If you have a big mortgage and are refixing any time soon then you could forgiven for being a bit baffled by headlines suggesting the Reserve Bank’s “dovish” tilt was good news for homeowners.
The RBNZ didn’t hike interest rates again. That’s a win I guess. Andsome gentle softening of its forecasts for inflation and the interest rate path ahead was heartening.
We’re making progress in the inflation fight, was the message. But my gosh it is slow progress, isn’t it?
Markets seized on the shift in tone in their usual binary way. We saw the dollar and wholesale interest rates fall.
Many economists moved their forecasts back to their slightly more optimistic stance - with a view that we’ll see a rate cut by November. That’s a few months sooner than the Reserve Bank is currently prepared to concede.
But, good news?
I think for most ordinary Kiwi homeowners, the big takeout was simply that we can expect no significant interest rate relief for the rest of the year.
I can hear the growing panic setting in in the letters I get sent.
High inflation is a chronic pain for the economy. We feel it everywhere. Inflation makes people very grumpy.
High interest rates on the other hand are an acute pain. The pain is targeted and for those most exposed - businesses with high debt and new homeowners with giant mortgages - it hits ferociously, like a nasty migraine.
It’s a brutal fix and it’s not surprising that with every hiking cycle, a new generation asks the question: why do have to suffer through this kind of pain?
I suppose the first thing we need to remember is that inflation, left unchecked, can be truly disastrous for an economy. It can cause a complete social breakdown.
The higher it goes the more trust it erodes in the currency. History is littered with examples showing that when that goes, everything does.
The most often cited example is Germany in the 1920s where inflation got up to something outrageous like 20 per cent a day!
A more relevant example for most Kiwis is the relatively high inflation era of the 1970s and 1980s.
Between 1970 and 1990, inflation never fell below 5 per cent in New Zealand. It averaged 13 per cent from 1974 to 1987 and peaked at 17 per cent in 1980.
The economy effectively spiralled out of control and Kiwis could feel themselves getting poorer.
More recently there are all sorts of grim examples in economies like Argentina and Turkey.
These examples provide a good argument for never letting it get out of hand in the first place.
But things aren’t quite that simple we need some flexibility in the system to pump the economy when demand collapses as it did in the GFC and again during the pandemic.
The consensus now is that we pumped it too much. But, regardless, we had to do something to save jobs and businesses as the lockdowns hit.
And there was always going to be a price to pay. This year we’re paying it.
Why though, I am often asked, can’t we find more nuanced ways of rebalancing? Surely there are other options than loading interest costs on young homeowners.
Here’s a good suggestion I was sent this week:
Make KiwiSaver compulsory and then empower the Reserve Bank or Government to shift the level of mandatory contributions as required to add or remove cash from the money supply.
I like it because I think compulsory saving is something that would change the game for New Zealand.
You have to wonder why on earth we don’t have it.
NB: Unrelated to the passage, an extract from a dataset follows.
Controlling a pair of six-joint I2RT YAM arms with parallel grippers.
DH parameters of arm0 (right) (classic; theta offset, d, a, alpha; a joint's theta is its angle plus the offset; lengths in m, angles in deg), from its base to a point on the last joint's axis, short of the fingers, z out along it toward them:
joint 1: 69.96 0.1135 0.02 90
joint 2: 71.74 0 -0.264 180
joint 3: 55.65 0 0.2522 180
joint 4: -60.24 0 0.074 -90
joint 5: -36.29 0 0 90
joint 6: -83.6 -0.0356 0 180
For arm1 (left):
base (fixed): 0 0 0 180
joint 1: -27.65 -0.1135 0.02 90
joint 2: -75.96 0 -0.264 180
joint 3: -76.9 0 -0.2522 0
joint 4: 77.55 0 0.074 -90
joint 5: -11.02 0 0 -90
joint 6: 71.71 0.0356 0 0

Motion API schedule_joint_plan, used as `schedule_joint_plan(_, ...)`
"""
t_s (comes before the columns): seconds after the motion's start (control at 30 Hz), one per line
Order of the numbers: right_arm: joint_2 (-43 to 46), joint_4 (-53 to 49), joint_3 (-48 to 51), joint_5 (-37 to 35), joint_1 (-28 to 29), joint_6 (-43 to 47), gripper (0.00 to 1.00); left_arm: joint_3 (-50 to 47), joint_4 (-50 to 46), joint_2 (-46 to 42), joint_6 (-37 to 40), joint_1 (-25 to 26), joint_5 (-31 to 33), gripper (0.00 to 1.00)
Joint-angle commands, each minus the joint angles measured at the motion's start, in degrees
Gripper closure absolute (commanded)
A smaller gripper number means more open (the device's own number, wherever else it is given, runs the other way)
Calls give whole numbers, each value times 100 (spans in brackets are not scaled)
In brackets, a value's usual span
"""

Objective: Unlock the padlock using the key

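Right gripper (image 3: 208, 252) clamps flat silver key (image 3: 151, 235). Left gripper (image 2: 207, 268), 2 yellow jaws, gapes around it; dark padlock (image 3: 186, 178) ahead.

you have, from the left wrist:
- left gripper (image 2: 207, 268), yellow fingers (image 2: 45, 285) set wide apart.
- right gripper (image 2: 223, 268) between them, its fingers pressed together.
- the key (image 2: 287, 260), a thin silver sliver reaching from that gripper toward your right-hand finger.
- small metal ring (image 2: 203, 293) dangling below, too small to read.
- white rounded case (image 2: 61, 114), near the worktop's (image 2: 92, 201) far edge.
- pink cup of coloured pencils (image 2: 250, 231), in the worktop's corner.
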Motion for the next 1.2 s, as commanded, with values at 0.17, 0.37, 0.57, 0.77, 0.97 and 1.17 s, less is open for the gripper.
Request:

One of the biggest structural issues with the New Zealand economy, relative to our international peers, is a lack of savings.
A high private savings rate would give the Government more room to borrow and fund big infrastructure projects.
Yet even though we’re always pointing to Australia and bemoaning their higher standard of living, there never seems to be popular support or political will to implement the economic policies they have. We could put a capital gains tax in that same category.
Of course, in reality, the KiwiSaver idea course would be politically difficult and quite complex to administer.
And that is the reason why using monetary policy to target inflation dominates the global economy.
Its biggest strength is its simplicity. It is easy to apply and it works.
It certainly helps if the Government runs fiscal policy that supports monetary policy. The new Government alleges it will do a better job of that than the last, although I’m not quite sure handing cash back to us in tax breaks will help.
Perhaps by the time they arrive next year, inflation will be back in its box. We can hope.
But until then we have to watch and wait - as the Reserve Bank puts it - and tread water to stay afloat.
Rather than just leave things on such a grim note, I will add that, long term, my hunch is that we live in a world where deflationary forces are more dominant than inflationary forces.
They certainly were before the pandemic and (while supply shocks played a part) most of the inflation was of our own making as we increased the money supply.
Two of the biggest socio-economic drivers are deflationary right now: an ageing population and the rapid adoption of AI technology.